(Beginning of Provided material)

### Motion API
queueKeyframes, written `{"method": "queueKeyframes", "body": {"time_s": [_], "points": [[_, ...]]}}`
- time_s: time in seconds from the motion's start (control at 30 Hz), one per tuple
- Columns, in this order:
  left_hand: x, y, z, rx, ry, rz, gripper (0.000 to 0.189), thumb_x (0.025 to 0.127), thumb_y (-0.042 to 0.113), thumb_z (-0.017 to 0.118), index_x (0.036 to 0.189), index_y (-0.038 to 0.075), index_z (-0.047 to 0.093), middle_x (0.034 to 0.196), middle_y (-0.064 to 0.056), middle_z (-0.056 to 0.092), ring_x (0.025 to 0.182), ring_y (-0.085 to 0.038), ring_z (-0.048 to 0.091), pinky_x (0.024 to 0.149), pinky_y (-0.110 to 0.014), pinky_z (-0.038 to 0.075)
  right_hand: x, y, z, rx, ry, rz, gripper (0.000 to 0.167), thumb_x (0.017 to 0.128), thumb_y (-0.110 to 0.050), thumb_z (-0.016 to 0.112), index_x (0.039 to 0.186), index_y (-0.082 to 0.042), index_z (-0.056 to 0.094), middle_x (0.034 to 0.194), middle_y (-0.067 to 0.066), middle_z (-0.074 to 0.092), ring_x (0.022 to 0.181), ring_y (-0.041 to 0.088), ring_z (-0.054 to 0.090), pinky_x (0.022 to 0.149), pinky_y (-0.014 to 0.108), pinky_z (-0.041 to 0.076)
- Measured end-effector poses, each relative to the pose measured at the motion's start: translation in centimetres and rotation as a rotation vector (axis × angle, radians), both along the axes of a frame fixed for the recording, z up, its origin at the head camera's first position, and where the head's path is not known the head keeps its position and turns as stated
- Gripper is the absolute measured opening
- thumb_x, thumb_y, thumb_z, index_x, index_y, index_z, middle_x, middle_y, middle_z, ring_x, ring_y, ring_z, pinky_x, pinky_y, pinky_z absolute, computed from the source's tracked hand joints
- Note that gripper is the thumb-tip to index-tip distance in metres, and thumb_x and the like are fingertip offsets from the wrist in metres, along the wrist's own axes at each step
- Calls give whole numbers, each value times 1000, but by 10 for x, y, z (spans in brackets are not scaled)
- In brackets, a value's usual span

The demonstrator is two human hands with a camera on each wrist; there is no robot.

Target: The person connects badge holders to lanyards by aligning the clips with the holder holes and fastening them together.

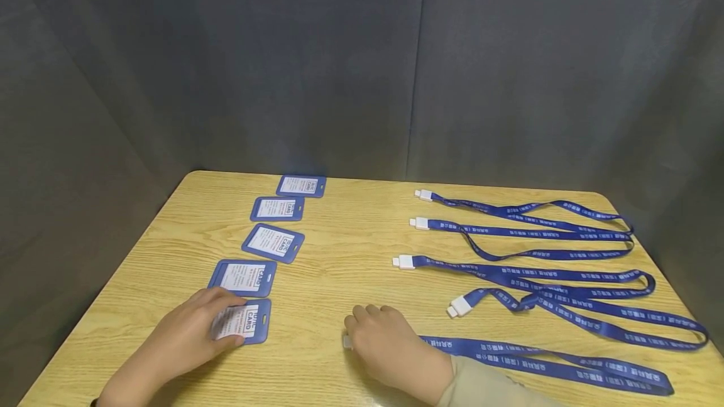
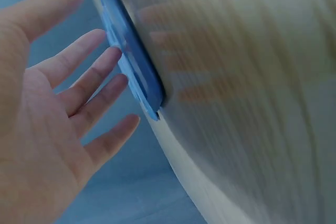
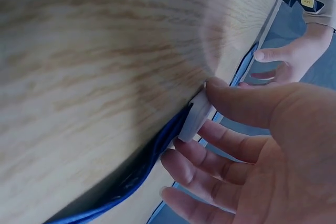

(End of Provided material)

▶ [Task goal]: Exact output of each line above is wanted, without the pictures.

▶ [Exercise answer]:
### Motion API
queueKeyframes, written `{"method": "queueKeyframes", "body": {"time_s": [_], "points": [[_, ...]]}}`
- time_s: time in seconds from the motion's start (control at 30 Hz), one per tuple
- Columns, in this order:
  left_hand: x, y, z, rx, ry, rz, gripper (0.000 to 0.189), thumb_x (0.025 to 0.127), thumb_y (-0.042 to 0.113), thumb_z (-0.017 to 0.118), index_x (0.036 to 0.189), index_y (-0.038 to 0.075), index_z (-0.047 to 0.093), middle_x (0.034 to 0.196), middle_y (-0.064 to 0.056), middle_z (-0.056 to 0.092), ring_x (0.025 to 0.182), ring_y (-0.085 to 0.038), ring_z (-0.048 to 0.091), pinky_x (0.024 to 0.149), pinky_y (-0.110 to 0.014), pinky_z (-0.038 to 0.075)
  right_hand: x, y, z, rx, ry, rz, gripper (0.000 to 0.167), thumb_x (0.017 to 0.128), thumb_y (-0.110 to 0.050), thumb_z (-0.016 to 0.112), index_x (0.039 to 0.186), index_y (-0.082 to 0.042), index_z (-0.056 to 0.094), middle_x (0.034 to 0.194), middle_y (-0.067 to 0.066), middle_z (-0.074 to 0.092), ring_x (0.022 to 0.181), ring_y (-0.041 to 0.088), ring_z (-0.054 to 0.090), pinky_x (0.022 to 0.149), pinky_y (-0.014 to 0.108), pinky_z (-0.041 to 0.076)
- Measured end-effector poses, each relative to the pose measured at the motion's start: translation in centimetres and rotation as a rotation vector (axis × angle, radians), both along the axes of a frame fixed for the recording, z up, its origin at the head camera's first position, and where the head's path is not known the head keeps its position and turns as stated
- Gripper is the absolute measured opening
- thumb_x, thumb_y, thumb_z, index_x, index_y, index_z, middle_x, middle_y, middle_z, ring_x, ring_y, ring_z, pinky_x, pinky_y, pinky_z absolute, computed from the source's tracked hand joints
- Note that gripper is the thumb-tip to index-tip distance in metres, and thumb_x and the like are fingertip offsets from the wrist in metres, along the wrist's own axes at each step
- Calls give whole numbers, each value times 1000, but by 10 for x, y, z (spans in brackets are not scaled)
- In brackets, a value's usual span

The demonstrator is two human hands with a camera on each wrist; there is no robot.

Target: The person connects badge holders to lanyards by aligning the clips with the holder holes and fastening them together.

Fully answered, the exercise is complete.